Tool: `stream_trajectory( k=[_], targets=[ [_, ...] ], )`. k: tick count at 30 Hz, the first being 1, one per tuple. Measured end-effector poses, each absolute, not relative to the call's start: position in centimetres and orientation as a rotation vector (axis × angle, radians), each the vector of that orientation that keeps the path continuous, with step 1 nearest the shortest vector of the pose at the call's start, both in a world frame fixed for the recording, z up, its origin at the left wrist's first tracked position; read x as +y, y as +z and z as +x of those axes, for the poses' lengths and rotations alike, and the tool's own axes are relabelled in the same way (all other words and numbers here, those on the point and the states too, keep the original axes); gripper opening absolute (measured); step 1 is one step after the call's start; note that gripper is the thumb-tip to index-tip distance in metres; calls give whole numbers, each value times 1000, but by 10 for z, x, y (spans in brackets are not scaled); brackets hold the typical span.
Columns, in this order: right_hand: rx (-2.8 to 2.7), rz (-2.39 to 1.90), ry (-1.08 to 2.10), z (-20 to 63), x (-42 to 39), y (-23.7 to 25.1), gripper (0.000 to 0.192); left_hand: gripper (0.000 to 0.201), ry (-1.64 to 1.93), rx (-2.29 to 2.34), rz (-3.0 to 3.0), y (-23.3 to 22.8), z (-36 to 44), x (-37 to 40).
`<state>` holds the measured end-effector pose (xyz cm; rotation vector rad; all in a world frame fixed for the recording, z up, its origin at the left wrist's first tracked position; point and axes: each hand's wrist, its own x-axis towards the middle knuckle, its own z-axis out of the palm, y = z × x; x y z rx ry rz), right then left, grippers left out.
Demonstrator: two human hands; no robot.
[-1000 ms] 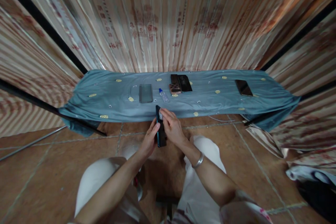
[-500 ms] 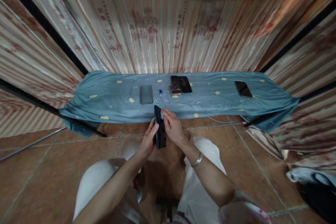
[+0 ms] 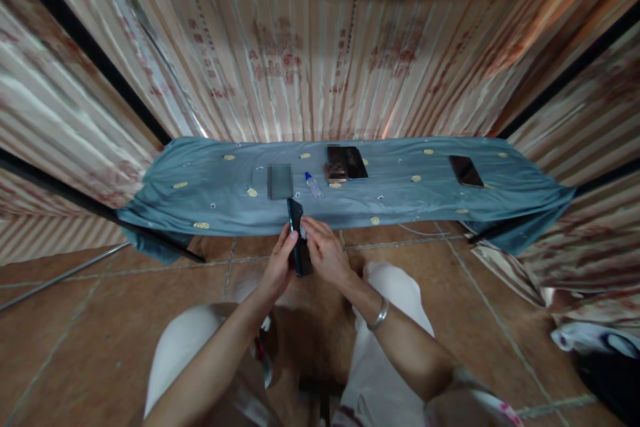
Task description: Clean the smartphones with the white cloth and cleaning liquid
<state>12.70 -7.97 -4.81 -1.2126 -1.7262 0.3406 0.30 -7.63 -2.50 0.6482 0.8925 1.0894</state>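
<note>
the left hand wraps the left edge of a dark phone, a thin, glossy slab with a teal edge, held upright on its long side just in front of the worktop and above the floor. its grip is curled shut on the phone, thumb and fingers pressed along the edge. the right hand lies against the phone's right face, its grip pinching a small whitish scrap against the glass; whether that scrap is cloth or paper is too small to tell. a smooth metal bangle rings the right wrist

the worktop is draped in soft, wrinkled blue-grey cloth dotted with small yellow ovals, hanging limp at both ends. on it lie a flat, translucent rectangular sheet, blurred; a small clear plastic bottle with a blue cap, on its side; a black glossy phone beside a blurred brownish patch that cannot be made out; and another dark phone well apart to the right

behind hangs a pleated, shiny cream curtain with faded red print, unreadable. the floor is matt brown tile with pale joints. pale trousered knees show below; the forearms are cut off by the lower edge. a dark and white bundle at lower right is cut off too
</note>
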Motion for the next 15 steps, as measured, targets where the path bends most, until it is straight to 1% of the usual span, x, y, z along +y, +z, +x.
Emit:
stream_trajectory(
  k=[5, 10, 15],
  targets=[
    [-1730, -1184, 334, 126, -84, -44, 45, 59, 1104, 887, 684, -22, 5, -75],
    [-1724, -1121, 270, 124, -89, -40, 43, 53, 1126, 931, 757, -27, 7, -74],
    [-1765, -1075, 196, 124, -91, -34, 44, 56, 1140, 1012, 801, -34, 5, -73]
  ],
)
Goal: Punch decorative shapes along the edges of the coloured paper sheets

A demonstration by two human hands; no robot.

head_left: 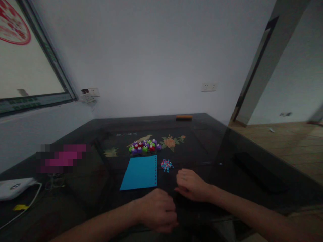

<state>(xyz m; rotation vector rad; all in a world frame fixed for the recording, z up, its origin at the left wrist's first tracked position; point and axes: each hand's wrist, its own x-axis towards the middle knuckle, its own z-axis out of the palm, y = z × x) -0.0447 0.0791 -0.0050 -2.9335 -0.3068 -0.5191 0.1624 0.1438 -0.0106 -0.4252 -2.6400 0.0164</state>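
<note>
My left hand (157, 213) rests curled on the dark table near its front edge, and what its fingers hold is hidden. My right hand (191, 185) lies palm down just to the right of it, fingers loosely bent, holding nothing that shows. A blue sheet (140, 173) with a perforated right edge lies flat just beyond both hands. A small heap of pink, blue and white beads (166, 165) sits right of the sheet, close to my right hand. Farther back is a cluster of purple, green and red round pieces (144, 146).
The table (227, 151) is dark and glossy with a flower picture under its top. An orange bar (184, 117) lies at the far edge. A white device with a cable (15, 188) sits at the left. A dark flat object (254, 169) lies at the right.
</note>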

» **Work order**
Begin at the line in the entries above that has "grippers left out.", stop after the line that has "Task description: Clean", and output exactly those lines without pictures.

» **Result of the exercise**
`<state>` holds the measured end-effector pose (xyz cm; rotation vector rad; all in a world frame fixed for the recording, z up, its origin at the left wrist's first tracked position; point and axes: each hand's wrist, its own x-axis towards the middle knuckle, its own z-axis out of the palm, y = z × x; x y z rx ry rz), right then left, grippers left out.
Demonstrator: two human hands; no robot.
[-1000 ms] 
[-500 ms] 
[+0 ms] 
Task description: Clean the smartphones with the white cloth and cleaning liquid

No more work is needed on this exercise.